The only remaining problem is that the .text section of the target process is not initially writable. Attempting to write to the .text section will trigger an exception. To address this issue, we must modify the protection of the page by utilizing the VirtualProtectEx function, perform the necessary write operation, and afterward, restore the page protection to its original state. We can employ the WriteProcessMemory function to write our data in the specified location within the target process.
// Change memory protection to PAGE_EXECUTE_READWRITE.

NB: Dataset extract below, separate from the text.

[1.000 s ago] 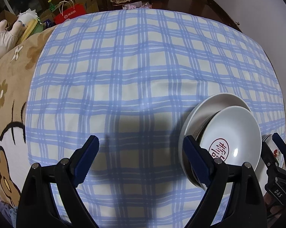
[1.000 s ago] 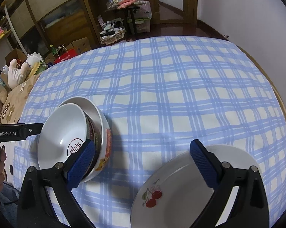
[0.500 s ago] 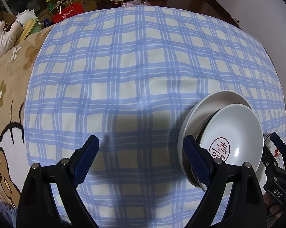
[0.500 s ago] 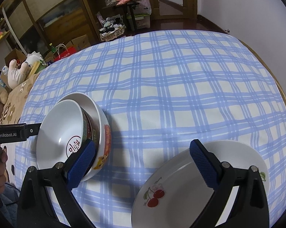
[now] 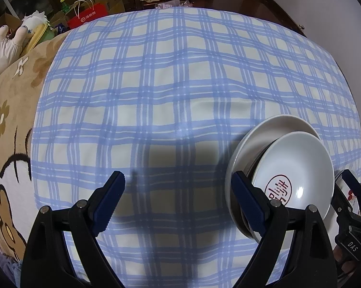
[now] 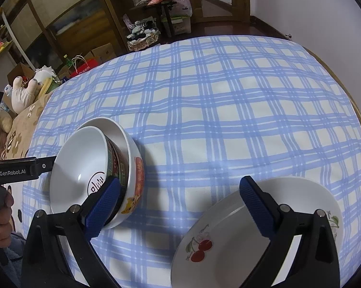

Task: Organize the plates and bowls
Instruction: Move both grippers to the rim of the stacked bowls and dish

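A blue-and-white checked cloth point(image 5: 180, 91) covers the bench.

Left gripper point(image 5: 178, 192): the jaws stand wide apart and hold nothing; only cloth shows between them. Its right finger crosses in front of the bowl stack. In the right wrist view its black body reads "GenRobot.AI", and a hand point(image 6: 0, 220) grips the handle below.

Right gripper point(image 6: 180, 204): the jaws stand wide apart and grip nothing. The right finger lies over the plate; the left finger overlaps the stack's rim. Whether either pad touches cannot be told. In the left wrist view this gripper carries the letters "DAS".

Two nested bowls sit on the cloth. The inner bowl point(image 5: 298, 168) is white inside with a red round stamp of characters on its floor, not readable. The outer bowl point(image 6: 132, 168) is white with red and orange print on its wall.

The plate point(image 6: 228, 252) lies on the cloth near the bowls, apart from them. It bears a cherry motif with small script, too small to read.

A red bag point(image 5: 89, 15) beyond the bench carries white characters.
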Demonstrator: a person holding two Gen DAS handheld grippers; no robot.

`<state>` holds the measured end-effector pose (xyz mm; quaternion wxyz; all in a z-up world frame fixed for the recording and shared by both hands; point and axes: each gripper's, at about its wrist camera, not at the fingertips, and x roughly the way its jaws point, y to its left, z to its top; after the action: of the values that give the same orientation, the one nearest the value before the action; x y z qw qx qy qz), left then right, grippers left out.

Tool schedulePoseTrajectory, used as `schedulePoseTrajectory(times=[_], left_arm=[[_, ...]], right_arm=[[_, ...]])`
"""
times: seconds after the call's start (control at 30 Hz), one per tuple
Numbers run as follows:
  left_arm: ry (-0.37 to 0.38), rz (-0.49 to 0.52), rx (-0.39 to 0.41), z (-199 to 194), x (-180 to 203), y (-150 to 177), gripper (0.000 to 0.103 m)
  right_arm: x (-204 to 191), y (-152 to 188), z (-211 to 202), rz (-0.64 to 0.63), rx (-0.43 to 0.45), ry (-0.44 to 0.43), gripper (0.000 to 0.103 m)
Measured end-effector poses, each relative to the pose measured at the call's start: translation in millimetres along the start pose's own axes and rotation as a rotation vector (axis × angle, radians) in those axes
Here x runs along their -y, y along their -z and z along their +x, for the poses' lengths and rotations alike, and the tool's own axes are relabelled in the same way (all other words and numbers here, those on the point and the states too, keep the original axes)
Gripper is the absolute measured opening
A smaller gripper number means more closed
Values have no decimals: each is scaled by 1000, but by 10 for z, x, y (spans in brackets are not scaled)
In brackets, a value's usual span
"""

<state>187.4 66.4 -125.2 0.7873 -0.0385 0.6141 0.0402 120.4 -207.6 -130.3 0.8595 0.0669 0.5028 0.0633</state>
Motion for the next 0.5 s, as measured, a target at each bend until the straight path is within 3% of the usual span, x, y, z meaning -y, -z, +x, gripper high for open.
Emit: schedulePoseTrajectory(times=[0.27,0.33,0.43,0.5], left_arm=[[-7,6,2,4,5,0,89],[-10,8,2,9,6,-2,89],[-12,8,4,5,6,0,89],[-10,10,4,1,12,3,89]], right_arm=[[2,-61,27,17,-27,3,102],[15,-92,40,26,-44,-28,92],[103,-121,136,104,-113,-143,81],[126,-126,172,122,-120,-165,81]])
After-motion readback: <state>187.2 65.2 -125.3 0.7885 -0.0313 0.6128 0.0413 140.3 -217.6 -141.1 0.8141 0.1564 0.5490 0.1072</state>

// We use the for the dwSize subAddress - jmpAddress + 2, because we change the protection from jmpAddress to subAddress + 2 because of the two bytes we have replace at the subAddress.
DWORD oldProtect;
if (VirtualProtectEx(hProcess, (LPVOID)jmpAddress, subAddress - jmpAddress + 2, PAGE_EXECUTE_READWRITE, &oldProtect)) {
//our jmp opcode
const char* jmpOpcode = "\xEB\x04";
// Write data to the target process.
SIZE_T bytesWritten;
WriteProcessMemory(hProcess, (LPVOID)jmpAddress, jmpOpcode, 2, &bytesWritten);
//our sub opcode
const char* subOpcode = "\x01\xC8";
// Write data to the target process.
WriteProcessMemory(hProcess, (LPVOID)subAddress, subOpcode, 2, &bytesWritten);
// Restore the original memory protection.
VirtualProtectEx(hProcess, (LPVOID)jmpAddress, subAddress - jmpAddress + 2, oldProtect, &oldProtect);
}
Before patching:
After patching:
Conclusion⌗
Understanding assembly code and logic is an essential skill when it comes to patching programs. Once you grasp the fundamentals, the process remains consistent. This knowledge is incredibly potent and applicable to a wide range of software, enabling you to circumvent paywalls and enhance your experience in various applications, particularly in offline games. However, a word of caution: in the realm of byte-patching, altering the wrong bytes can lead to the complete failure of the program. Therefore, while it grants great power, it must be wielded with care and responsibility.